Re: Multiple nutch jobs on a Hadoop cluster simultaneosuly

Posted by Dustine Rene Bernasor <du...@thecyberguardian.com>.
Hello

I tried running solrindex on a 3-slave cluster currently performing fetch.
Only 1 slave is crawling, the other 2 seem to be idle (no activity on 
the hadoop log)
but the solrindex task is pending. If multiple nutch jobs are performed
will it wait until the current job is done?
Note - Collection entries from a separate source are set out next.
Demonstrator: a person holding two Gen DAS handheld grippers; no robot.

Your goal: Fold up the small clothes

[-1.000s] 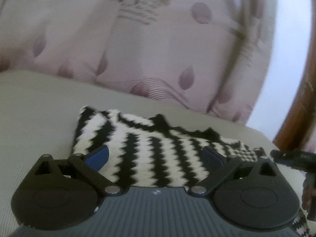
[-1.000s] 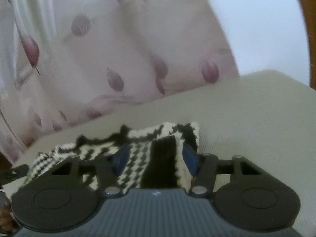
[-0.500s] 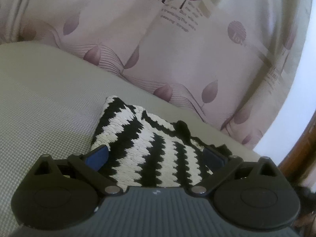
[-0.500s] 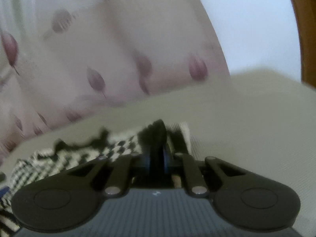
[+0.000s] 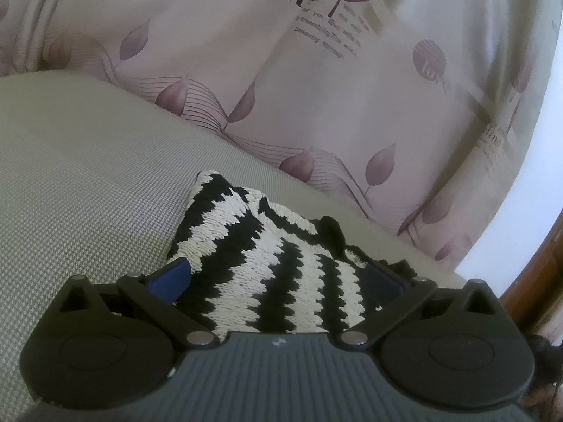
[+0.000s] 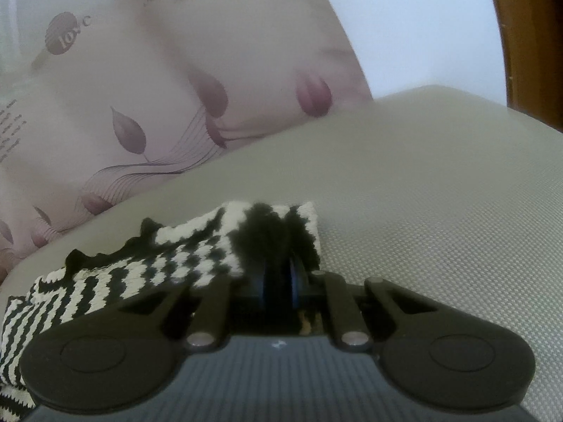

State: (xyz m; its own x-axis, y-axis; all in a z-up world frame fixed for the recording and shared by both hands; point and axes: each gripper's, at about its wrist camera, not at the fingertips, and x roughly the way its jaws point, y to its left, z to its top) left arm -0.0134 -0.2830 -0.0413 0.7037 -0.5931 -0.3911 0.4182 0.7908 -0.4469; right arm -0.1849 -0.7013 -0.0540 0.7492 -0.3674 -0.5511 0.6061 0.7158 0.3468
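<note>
Grey woven cushion (image 5: 88,183) carries the scene, with the left gripper (image 5: 278,277) nearest, its blue pads spread wide on either side of a black-and-white knit (image 5: 267,274) and not pressing it. On the knit's other end the right gripper (image 6: 278,277) is clamped tight on a bunched black fold of the knit (image 6: 197,260), which lies flat on the cushion. Beyond hangs a pale curtain (image 5: 352,105) printed with mauve leaves and lettering.
</note>
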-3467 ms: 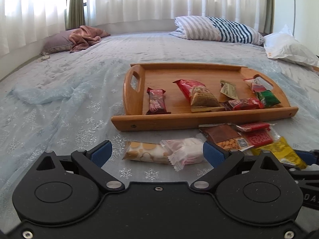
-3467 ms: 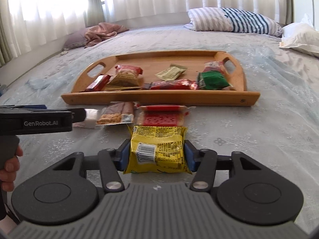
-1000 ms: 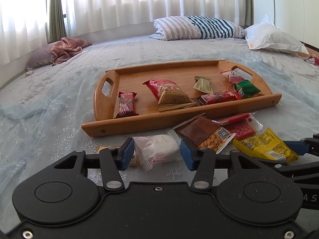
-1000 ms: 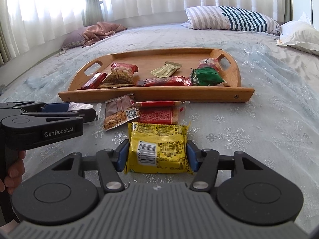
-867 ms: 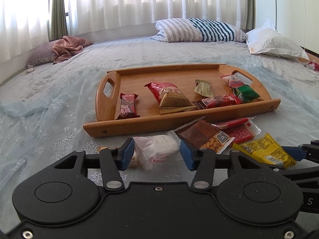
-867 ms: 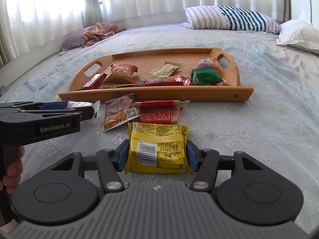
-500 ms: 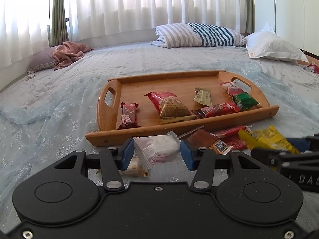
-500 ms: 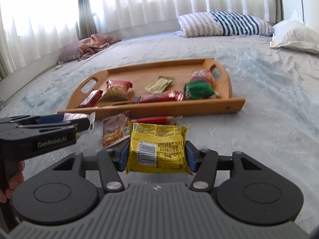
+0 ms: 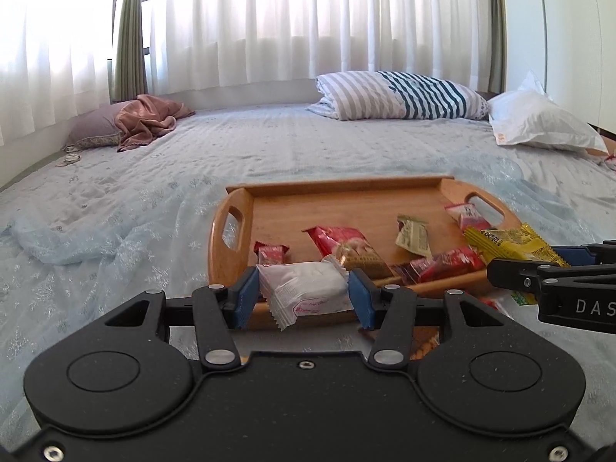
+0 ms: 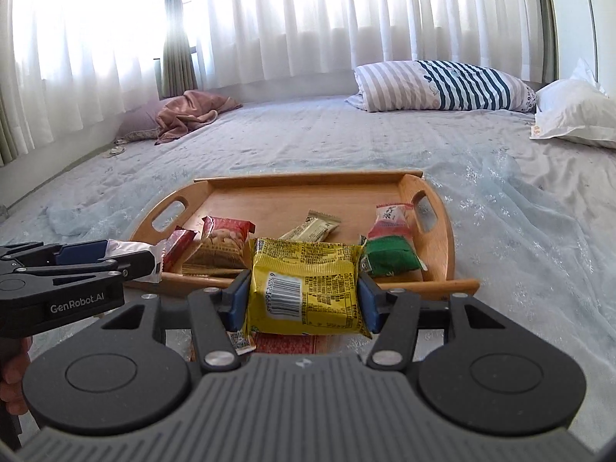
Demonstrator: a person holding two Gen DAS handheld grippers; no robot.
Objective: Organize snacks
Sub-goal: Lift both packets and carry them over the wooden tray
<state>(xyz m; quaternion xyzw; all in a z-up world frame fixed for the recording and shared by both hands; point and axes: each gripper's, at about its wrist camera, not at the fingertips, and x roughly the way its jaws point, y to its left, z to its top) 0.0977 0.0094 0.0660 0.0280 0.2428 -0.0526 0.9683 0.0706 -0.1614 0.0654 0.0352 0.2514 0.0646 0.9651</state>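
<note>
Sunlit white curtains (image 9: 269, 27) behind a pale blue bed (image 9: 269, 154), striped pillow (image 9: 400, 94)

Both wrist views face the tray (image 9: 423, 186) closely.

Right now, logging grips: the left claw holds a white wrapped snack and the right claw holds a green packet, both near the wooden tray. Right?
Not quite. The right claw holds a yellow packet, not green, as the right wrist view shows; the left claw's white wrapped snack and wooden tray stand.

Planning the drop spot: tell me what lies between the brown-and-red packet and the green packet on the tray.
Right wrist view: a tan packet farther back; nearer, the held yellow packet hides the tray.
</note>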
On 5/24/2012 9:24 PM, Markus Jelsma wrote:
> Hi,
>
> Yes, this is no problem.
>
> Cheers
>
> -----Original message-----
>> From:Dustine Rene Bernasor<du...@thecyberguardian.com>
>> Sent: Thu 24-May-2012 12:58
>> To: user@nutch.apache.org
>> Subject: Multiple nutch jobs on a Hadoop cluster simultaneosuly
>>
>> Hello
>>
>> I was wondering, would it be possible to run multiple nutch jobs on a
>> single Hadoop cluster at the same time? Like I would perform two crawls
>> at the same time. Is this possible, granted there is enough memory or
>> would this result in conflict?
>>


RE: Multiple nutch jobs on a Hadoop cluster simultaneosuly

Posted by Markus Jelsma <ma...@openindex.io>.
Hi,

Yes, this is no problem.

Cheers
 
-----Original message-----
> From:Dustine Rene Bernasor <du...@thecyberguardian.com>
> Sent: Thu 24-May-2012 12:58
> To: user@nutch.apache.org
> Subject: Multiple nutch jobs on a Hadoop cluster simultaneosuly
> 
> Hello
> 
> I was wondering, would it be possible to run multiple nutch jobs on a 
> single Hadoop cluster at the same time? Like I would perform two crawls 
> at the same time. Is this possible, granted there is enough memory or 
> would this result in conflict?
>